> I would go so far as to say that the policy towards hate crimes in London probably exaggerates their incidence. The London metropolitan police regularly record crimes where perpetrators are black and victims white as 'hate crimes', as they do conflicts between Bangladeshis and black Britons.
It's not just the London police whose reporting methods are problematic. Around a decade ago the National Front were putting it about that a Commission for Racial Equality report showed more racial attacks against whites than blacks in a particular year. This set off my bullshit detector so I had a look at the report. It turned out it didn't refer to racial *attacks* but it did say that there were more racial *incidents* against whites than blacks. However, it reached this conclusion by defining incidents to include vandalism, defining racial to include anti-semitic, and defining whites to include Jews - so that when a swastika was spray-painted on a synagogue, voila, a racial incident against whites. (I have no idea whether any attempt was made to determine whether it might have been a synagogue for Ethiopian Jews or whatever.) And apparently there were a spate of such attacks that year thus pushing up the "anti-white" rate. If you read the report in full it was clearly not painting a picture of rampant black-on-white racial crime - another statistic in it showed that whites were far more likely to be the perpetrators - but of course, very few people read the report in full and an unfortunate number read the NF interpretation.
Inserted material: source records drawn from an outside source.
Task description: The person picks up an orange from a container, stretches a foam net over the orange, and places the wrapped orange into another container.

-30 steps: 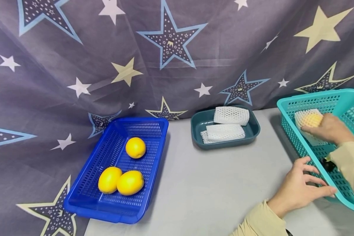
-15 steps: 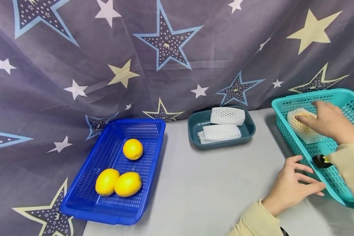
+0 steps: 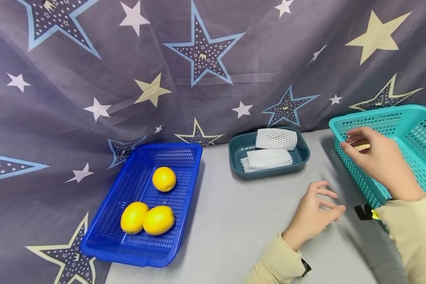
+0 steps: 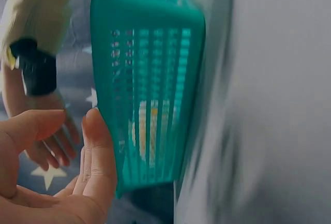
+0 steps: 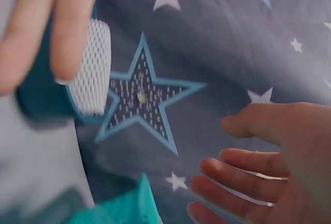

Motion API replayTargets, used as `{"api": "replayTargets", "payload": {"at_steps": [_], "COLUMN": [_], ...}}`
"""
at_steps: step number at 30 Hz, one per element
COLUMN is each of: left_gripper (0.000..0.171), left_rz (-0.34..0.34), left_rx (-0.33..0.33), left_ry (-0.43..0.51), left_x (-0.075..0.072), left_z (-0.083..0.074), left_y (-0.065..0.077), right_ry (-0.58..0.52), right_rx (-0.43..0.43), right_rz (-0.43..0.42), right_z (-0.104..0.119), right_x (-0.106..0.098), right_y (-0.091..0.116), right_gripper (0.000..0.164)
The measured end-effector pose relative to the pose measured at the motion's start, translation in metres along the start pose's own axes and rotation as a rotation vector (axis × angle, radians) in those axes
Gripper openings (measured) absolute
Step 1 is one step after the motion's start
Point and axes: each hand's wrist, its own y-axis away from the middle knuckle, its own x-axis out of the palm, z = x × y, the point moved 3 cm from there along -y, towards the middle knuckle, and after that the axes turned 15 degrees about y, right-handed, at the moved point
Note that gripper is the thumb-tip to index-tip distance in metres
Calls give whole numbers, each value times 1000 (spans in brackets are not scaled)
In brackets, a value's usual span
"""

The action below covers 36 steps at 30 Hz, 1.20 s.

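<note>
In the head view my right hand (image 3: 380, 163) hovers over the left rim of the teal basket (image 3: 417, 136), fingers loosely bent and holding nothing. Behind its fingers shows a sliver of a yellow fruit (image 3: 362, 147). Through the basket's slots, the left wrist view shows this fruit in a pale foam net sleeve (image 4: 150, 131), lying inside. My left hand (image 3: 314, 215) is above the table, left of the basket and apart from it, with relaxed fingers and nothing in them. Both hands (image 5: 258, 167) also appear in the right wrist view.
A blue basket (image 3: 184, 232) with three yellow fruits (image 3: 158, 220) stands at the left. At the back middle, a dark green tray (image 3: 236, 157) holds several white foam net sleeves (image 3: 269, 158). A star-patterned curtain (image 3: 213, 102) hangs behind the grey table (image 3: 241, 228).
My right hand has let go of the sleeved fruit in the teal basket and risen toward its left rim. My left hand has left the basket's side and moved left.
</note>
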Motion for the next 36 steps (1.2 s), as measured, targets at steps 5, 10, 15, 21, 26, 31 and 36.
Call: {"api": "replayTargets", "payload": {"at_steps": [5,10,15,21,26,31,36], "left_gripper": [53,47,42,42,41,37,34], "left_rz": [7,-9,-82,-129,-153,-191,-186], "left_rx": [46,83,73,87,97,104,115], "left_ry": [-40,-61,-78,-85,-86,-173,-269], "left_x": [-27,-55,-80,-97,-111,-130,-139], "left_z": [-6,-6,0,-3,-9,-24,-49], "left_y": [6,15,24,25,27,28,26], "right_ry": [-83,-149,-222,-240,-307,-533,-625], "right_rx": [-16,-20,-32,-56,-114,-158,-188], "right_rz": [-15,-22,11,43,86,322,478], "right_z": [13,25,31,40,52,75,95], "right_x": [11,34,68,88,100,122,139], "right_y": [15,28,45,52,50,54,60], "right_gripper": [33,25,18,16,15,21,24]}}
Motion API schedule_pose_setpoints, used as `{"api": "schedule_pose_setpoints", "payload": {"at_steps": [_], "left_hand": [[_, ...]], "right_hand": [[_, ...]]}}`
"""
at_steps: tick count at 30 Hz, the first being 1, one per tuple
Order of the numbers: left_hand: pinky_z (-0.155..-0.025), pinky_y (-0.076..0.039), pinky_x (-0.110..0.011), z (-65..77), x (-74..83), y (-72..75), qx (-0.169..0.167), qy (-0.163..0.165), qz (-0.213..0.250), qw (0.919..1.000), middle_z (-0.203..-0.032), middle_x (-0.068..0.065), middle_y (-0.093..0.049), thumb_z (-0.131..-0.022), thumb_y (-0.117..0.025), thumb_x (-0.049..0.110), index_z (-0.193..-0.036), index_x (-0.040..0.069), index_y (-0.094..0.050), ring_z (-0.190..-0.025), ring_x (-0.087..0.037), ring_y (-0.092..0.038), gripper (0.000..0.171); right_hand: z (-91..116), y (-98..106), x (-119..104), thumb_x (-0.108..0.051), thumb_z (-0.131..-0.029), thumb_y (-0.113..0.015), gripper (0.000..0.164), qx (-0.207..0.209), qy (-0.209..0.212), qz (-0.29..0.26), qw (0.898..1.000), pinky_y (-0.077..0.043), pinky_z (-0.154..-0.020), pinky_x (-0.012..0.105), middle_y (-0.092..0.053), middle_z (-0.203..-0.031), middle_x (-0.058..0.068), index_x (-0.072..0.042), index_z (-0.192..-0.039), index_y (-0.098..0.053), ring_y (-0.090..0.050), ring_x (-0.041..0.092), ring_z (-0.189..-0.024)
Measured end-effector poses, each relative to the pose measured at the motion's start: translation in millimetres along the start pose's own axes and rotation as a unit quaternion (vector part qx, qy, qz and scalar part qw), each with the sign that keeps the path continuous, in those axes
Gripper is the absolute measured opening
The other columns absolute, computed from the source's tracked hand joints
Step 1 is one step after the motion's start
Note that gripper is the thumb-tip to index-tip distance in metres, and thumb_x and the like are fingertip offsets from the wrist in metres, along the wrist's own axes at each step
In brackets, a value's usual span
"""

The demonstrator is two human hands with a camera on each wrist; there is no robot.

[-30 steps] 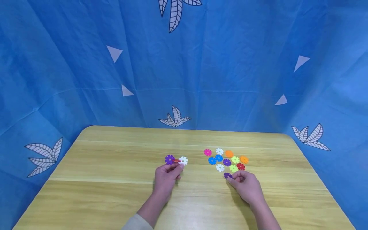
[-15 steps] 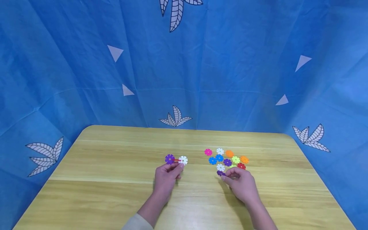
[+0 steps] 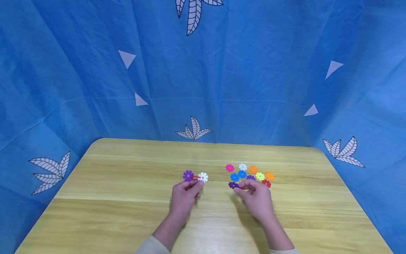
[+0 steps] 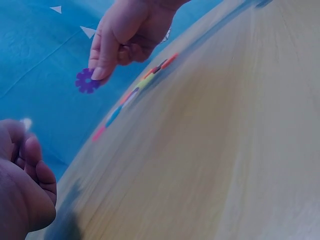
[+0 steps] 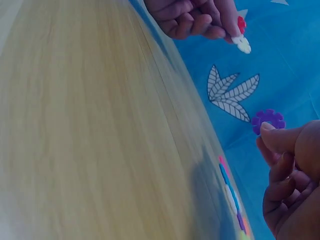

That said, I'd be willing to bet that even if the Met are overstating the number of hate crimes by wrongly including many that aren't racially motivated, there's probably a significant balancing effect due to many victims of crimes that *are* racially motivated not bothering to report them as such (or report them at all) - particularly victims from the most marginalised immigrant/ethnic communities where the crimes are low-level and the perpetrators are "indigenous" white English.